(Information provided begins)
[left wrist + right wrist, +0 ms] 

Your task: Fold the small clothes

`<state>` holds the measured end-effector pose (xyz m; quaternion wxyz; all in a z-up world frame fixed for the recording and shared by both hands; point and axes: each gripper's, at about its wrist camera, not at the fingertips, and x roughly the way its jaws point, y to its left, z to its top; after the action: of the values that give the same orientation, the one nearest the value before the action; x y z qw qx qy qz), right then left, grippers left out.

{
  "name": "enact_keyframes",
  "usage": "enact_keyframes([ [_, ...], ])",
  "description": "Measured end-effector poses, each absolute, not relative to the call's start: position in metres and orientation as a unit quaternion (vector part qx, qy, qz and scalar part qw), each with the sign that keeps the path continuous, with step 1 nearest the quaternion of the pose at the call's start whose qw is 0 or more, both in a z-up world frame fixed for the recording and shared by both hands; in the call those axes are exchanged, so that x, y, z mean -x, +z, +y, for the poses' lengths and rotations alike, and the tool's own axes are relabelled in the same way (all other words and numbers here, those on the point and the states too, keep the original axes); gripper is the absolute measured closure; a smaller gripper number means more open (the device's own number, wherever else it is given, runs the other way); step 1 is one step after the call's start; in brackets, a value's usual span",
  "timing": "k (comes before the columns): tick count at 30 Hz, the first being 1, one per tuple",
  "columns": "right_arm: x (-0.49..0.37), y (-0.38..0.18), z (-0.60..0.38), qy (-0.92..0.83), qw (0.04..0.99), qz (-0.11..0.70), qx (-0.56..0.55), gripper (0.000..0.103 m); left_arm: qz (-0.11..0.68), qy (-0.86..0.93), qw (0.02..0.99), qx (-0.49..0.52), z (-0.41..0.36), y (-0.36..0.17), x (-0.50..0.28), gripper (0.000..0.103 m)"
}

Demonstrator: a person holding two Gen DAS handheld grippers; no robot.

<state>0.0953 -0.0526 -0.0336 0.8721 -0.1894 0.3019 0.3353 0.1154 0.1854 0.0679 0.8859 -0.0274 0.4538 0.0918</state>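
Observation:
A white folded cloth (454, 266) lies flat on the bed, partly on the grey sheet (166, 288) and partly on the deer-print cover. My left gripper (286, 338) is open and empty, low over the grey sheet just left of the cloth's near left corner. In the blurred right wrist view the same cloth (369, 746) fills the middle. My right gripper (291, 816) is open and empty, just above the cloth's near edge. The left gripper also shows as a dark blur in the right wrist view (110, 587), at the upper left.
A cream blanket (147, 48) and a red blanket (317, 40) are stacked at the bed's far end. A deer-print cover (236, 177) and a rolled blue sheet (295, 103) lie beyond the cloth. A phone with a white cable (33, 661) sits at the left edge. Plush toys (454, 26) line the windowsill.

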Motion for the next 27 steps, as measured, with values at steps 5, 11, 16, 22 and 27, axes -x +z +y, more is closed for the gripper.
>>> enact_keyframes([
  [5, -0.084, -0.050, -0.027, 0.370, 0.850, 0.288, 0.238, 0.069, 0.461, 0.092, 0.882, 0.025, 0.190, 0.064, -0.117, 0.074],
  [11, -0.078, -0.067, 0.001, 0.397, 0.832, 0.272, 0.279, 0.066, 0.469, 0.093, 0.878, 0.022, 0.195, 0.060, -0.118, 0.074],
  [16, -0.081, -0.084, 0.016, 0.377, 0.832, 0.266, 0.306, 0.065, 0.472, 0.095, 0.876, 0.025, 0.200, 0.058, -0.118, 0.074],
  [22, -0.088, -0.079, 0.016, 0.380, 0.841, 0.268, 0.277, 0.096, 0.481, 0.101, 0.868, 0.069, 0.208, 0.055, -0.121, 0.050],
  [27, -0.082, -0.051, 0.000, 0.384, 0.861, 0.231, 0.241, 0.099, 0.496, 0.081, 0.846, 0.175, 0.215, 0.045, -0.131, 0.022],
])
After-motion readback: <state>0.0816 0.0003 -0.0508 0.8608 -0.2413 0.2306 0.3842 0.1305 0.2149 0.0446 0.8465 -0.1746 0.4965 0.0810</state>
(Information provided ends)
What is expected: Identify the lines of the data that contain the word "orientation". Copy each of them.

Your solution:
`<state>` holds the measured end-effector pose (xyz m; quaternion wxyz; all in a z-up world frame fixed for the recording and shared by both hands; point and axes: each gripper's, at about its wrist camera, not at the fingertips, and x roughly the way its jaws point, y to its left, z to its top; after the action: of the values that give the same orientation, the one nearest the value before the action; x y z qw qx qy qz), right then left, grippers left out.
  "description": "Measured end-effector poses, each absolute, not relative to the call's start: position in metres and orientation as a unit quaternion (vector part qx, qy, qz and scalar part qw), each with the sign that keeps the path continuous, with step 1 nearest the quaternion of the pose at the call's start whose qw is 0 or more, both in a z-up world frame fixed for the recording and shared by both hands; in the call those axes are exchanged, so that x, y, z mean -x, +z, +y, for the poses' lengths and rotations alike, and the tool's own axes are relabelled in the same way (all other words and numbers here, those on the point and the states too, keep the original axes); gripper is the absolute measured closure; a smaller gripper number means more open (the device's own number, wherever else it is given, runs the other way); step 1 is one step after the call's start; in brackets, a value's usual span",

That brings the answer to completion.